Acute promyelocytic leukemia (APML, APL) is a subtype of acute myeloid leukemia (AML), a cancer of the white blood cells.In APL, there is an abnormal accumulation of immature granulocytes called promyelocytes. The disease is characterized by a chromosomal translocation involving the retinoic acid receptor alpha (RARA) gene and is distinguished from other forms of AML by its responsiveness to all-trans retinoic acid (ATRA; also known as tretinoin) therapy. Acute promyelocytic leukemia was first characterized in 1957 by French and Norwegian physicians as a hyperacute fatal illness, with a median survival time of less than a week.
APL is unique among leukemias due to its sensitivity to all-trans retinoic acid (ATRA; tretinoin), the acid form of vitamin A. Treatment with ATRA dissociates the NCOR-HDAC complex from RAR and allows DNA transcription and differentiation of the immature leukemic promyelocytes into mature granulocytes by targeting the oncogenic transcription factor and its aberrant action. Unlike other chemotherapies, ATRA does not directly kill the malignant cells. ATRA induces the terminal differentiation of the leukemic promyelocytes, after which these differentiated malignant cells undergo spontaneous apoptosis on their own. ATRA alone is capable of inducing remission but it is short-lived in the absence of concurrent "traditional" chemotherapy.
Arsenic compounds had been used as therapeutic agents for more than 2,000 years in Western and Eastern medicine, particularly in China. In Chinese medicine, its name is "Pishuang". Initial results on APL treatment with ATO were published in the late ’90s by Chinese investigators who observed striking responsiveness only in this subset among several leukemia types assessed. In particular, a study from Harbin Medical University reported CR rates with ATO as a single agent of up to 73% and 50% in newly diagnosed and relapsed APL patients respectively.
As of 2013 the standard of treatment for concurrent chemotherapy has become arsenic trioxide, which combined with ATRA is referred to ATRA-ATO; before 2013 the standard of treatment was anthracycline (e.g. daunorubicin, doxorubicin, idarubicin or mitoxantrone)-based chemotherapy. Both chemotherapies result in a clinical remission in approximately 90% of patients with arsenic trioxide having a more favorable side effect profile.

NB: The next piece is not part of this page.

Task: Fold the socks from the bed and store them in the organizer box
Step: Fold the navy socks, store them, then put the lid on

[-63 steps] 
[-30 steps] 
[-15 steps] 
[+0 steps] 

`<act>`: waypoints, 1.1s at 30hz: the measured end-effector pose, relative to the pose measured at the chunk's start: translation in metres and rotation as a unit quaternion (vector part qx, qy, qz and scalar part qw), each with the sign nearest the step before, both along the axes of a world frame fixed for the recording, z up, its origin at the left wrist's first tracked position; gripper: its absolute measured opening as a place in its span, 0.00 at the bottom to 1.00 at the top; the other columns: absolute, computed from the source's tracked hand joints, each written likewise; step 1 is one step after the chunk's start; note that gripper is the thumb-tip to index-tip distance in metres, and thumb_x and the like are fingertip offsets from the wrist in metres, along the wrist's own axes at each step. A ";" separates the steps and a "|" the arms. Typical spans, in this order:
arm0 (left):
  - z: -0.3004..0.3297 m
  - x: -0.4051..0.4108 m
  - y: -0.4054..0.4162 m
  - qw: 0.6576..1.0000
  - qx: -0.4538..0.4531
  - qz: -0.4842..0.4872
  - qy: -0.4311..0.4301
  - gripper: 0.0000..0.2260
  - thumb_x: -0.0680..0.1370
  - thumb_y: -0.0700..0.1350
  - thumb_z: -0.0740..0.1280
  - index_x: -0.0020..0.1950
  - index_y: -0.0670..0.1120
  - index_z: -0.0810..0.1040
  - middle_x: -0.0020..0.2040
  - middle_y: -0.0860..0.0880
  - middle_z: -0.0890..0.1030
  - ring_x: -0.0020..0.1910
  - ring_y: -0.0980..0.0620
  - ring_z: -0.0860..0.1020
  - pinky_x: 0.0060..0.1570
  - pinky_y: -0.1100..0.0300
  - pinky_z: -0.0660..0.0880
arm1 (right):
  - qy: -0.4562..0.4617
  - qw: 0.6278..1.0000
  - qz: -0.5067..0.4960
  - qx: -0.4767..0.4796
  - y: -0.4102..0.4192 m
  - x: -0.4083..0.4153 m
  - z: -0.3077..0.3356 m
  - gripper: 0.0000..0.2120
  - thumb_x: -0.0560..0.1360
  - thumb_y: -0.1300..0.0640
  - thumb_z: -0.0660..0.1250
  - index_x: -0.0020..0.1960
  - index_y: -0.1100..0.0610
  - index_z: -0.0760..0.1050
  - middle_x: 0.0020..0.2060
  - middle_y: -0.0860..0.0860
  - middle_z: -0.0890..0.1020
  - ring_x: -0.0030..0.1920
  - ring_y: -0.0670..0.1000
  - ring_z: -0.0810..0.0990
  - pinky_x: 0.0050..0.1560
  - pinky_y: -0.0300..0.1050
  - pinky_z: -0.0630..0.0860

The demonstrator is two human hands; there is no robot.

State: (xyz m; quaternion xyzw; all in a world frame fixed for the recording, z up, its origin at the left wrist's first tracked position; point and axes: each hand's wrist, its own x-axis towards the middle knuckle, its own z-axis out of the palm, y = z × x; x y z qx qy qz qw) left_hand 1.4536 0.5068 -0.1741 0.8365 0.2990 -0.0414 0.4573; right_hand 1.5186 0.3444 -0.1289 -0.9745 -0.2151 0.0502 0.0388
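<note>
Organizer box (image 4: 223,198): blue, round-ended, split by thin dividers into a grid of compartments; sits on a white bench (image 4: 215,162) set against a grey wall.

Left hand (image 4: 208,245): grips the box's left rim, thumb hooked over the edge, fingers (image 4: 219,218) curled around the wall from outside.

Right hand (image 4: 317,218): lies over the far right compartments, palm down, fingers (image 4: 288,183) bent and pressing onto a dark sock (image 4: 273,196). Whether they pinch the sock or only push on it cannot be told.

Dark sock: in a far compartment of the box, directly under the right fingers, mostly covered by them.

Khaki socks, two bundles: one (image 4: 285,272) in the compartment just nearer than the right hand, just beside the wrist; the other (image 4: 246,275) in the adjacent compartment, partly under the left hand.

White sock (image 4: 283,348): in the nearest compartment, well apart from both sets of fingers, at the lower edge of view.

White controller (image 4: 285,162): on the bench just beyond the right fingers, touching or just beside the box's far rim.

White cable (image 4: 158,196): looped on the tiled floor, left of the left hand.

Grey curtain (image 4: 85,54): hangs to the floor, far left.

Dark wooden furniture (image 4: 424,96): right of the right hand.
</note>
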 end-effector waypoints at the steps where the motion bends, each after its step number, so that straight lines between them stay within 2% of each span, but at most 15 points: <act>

A clinical trial has found that the combination of all-trans retinoic acid, which is a metabolite of vitamin A, and arsenic trioxide is highly effective in children with standard- and high-risk acute promyelocytic leukemia, or APL. Nearly all patients in the trial survived for two years without experiencing a relapse. None of the children with standard-risk APL required conventional chemotherapy, and those with high-risk APL received just four doses of the chemotherapy drug idarubicin (Idamycin PFS). The results of the trial, conducted by the Children’s Oncology Group and funded by the National Cancer Institute, part of the National Institutes of Health, were published November 11, 2021, in JAMA Oncology.

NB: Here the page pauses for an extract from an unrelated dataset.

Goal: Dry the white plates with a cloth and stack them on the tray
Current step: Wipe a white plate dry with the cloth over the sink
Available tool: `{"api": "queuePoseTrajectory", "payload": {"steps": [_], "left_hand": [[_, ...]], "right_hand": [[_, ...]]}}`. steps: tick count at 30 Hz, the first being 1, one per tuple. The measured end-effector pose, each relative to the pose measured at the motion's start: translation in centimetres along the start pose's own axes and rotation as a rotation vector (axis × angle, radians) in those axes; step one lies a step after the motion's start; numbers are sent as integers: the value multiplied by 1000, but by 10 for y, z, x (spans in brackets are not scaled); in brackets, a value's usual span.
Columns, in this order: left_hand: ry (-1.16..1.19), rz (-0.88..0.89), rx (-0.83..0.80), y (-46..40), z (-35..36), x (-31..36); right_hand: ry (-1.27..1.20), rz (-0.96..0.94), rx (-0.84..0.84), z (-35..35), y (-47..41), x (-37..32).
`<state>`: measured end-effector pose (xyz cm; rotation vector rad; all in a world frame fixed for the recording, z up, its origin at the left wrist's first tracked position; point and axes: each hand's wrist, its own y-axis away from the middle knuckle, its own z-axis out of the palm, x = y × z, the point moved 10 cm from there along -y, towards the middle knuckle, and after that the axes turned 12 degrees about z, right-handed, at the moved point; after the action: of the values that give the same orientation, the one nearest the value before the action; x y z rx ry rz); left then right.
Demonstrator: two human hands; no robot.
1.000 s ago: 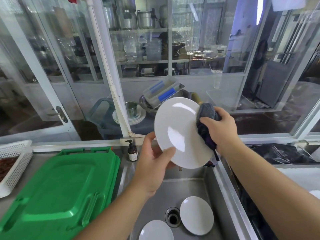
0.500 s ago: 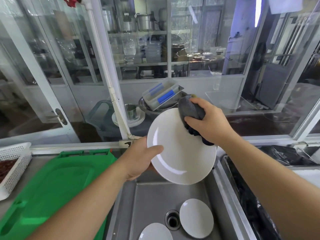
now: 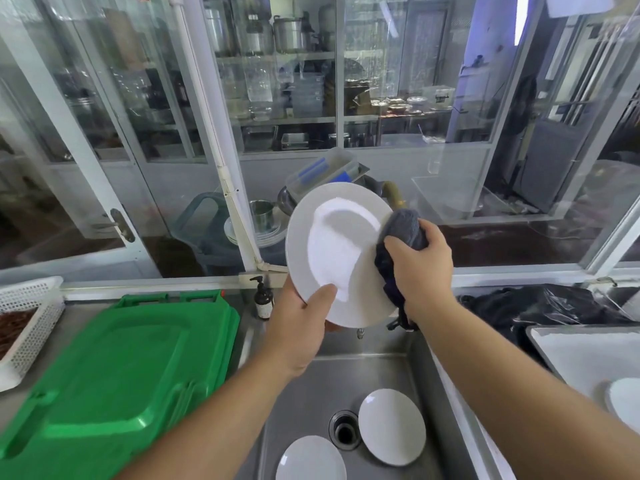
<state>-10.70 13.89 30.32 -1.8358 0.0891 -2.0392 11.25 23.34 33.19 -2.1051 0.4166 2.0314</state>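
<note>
The left hand [image 3: 304,327] has its grip on the lower rim of a white plate [image 3: 337,252], thumb lying over the front face and fingers hidden behind; the right hand [image 3: 417,268] holds a bunched dark cloth [image 3: 401,244] pressed against the plate's right edge. The plate is tilted nearly upright, in the air over the back of the sink [image 3: 377,372].

Largest concern first: the sink itself. The plate hangs directly above its steel basin, held at one spot on the rim only. If the cloth pushes harder than the thumb can resist, the plate would likely pivot or slip out and fall.

Next, the two plates in the basin [image 3: 391,426], one beside the drain and one at the near edge. They lie right under the held one, so a drop would probably strike them and chip more than one piece.

Then the tray [image 3: 585,351] on the worktop at the right edge of the sink, with what looks like a plate [image 3: 625,398] already on it. Carrying the plate there means crossing the sink's raised rim; clipping it is a risk.

Smallest, the soap bottle [image 3: 263,301] at the sink's back left corner, near the left wrist, could be knocked over.
</note>
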Motion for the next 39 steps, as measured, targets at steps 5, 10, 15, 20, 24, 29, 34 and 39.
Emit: {"api": "queuePoseTrajectory", "payload": {"steps": [5,10,15,20,24,29,34,39], "left_hand": [[50,-111,-95,-5,7,4],[-11,-225,-163,-23,-19,12],[-78,-252,-217,-24,-24,12],[27,-165,-171,-14,-13,15],[99,-45,-13,-10,-9,18],[140,11,101,-6,-5,12],[179,-5,83,-4,5,10],[141,-56,-36,-13,11,19]], "right_hand": [[73,-84,-44,-2,-12,-21],[301,-320,-127,4,-3,-59],[407,-459,-182,18,7,-79],[376,-457,-118,12,12,-72],[284,-279,-7,3,13,-40],[7,-30,53,1,30,16],[-64,31,49,-4,25,13],[-51,23,10,-6,12,-10]]}}
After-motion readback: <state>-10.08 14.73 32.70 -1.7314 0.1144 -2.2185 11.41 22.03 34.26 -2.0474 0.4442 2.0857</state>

“This is a remarkable achievement and will be the new standard of care,” said Malcolm A. Smith, M.D., Ph.D., of the Cancer Therapy Evaluation Program at the National Cancer Institute, which funded the multi-institutional, nonrandomized phase 3 cooperative group trial. “Twenty years ago, these patients would have been treated with intensive chemotherapy, including drugs that lead to heart problems later in life. By comparison, all-trans retinoic acid and arsenic trioxide have fewer acute or long-term side effects.”
My comments:
We need more researchers to join the team of investigating Chinese medicine to find a better solution of cancer.
References:
1. Kamran Alimoghaddam. A Review of Arsenic Trioxide and Acute Promyelocytic Leukemia. Int J Hematol Oncol Stem Cell Res. 2014 ; 8(3): 44–54.
2. Francesco Lo-Coco, and Laura Cicconi. History of Acute Promyelocytic Leukemia: A Tale of Endless Revolution. Mediterr J Hematol Infect Dis. 2011; 3(1): e2011067.
3. Zhen-Yi Wang 1, Zhu Chen. Acute promyelocytic leukemia: from highly fatal to highly curable. Blood. 2008 ;111(5):2505-15. doi: 10.1182.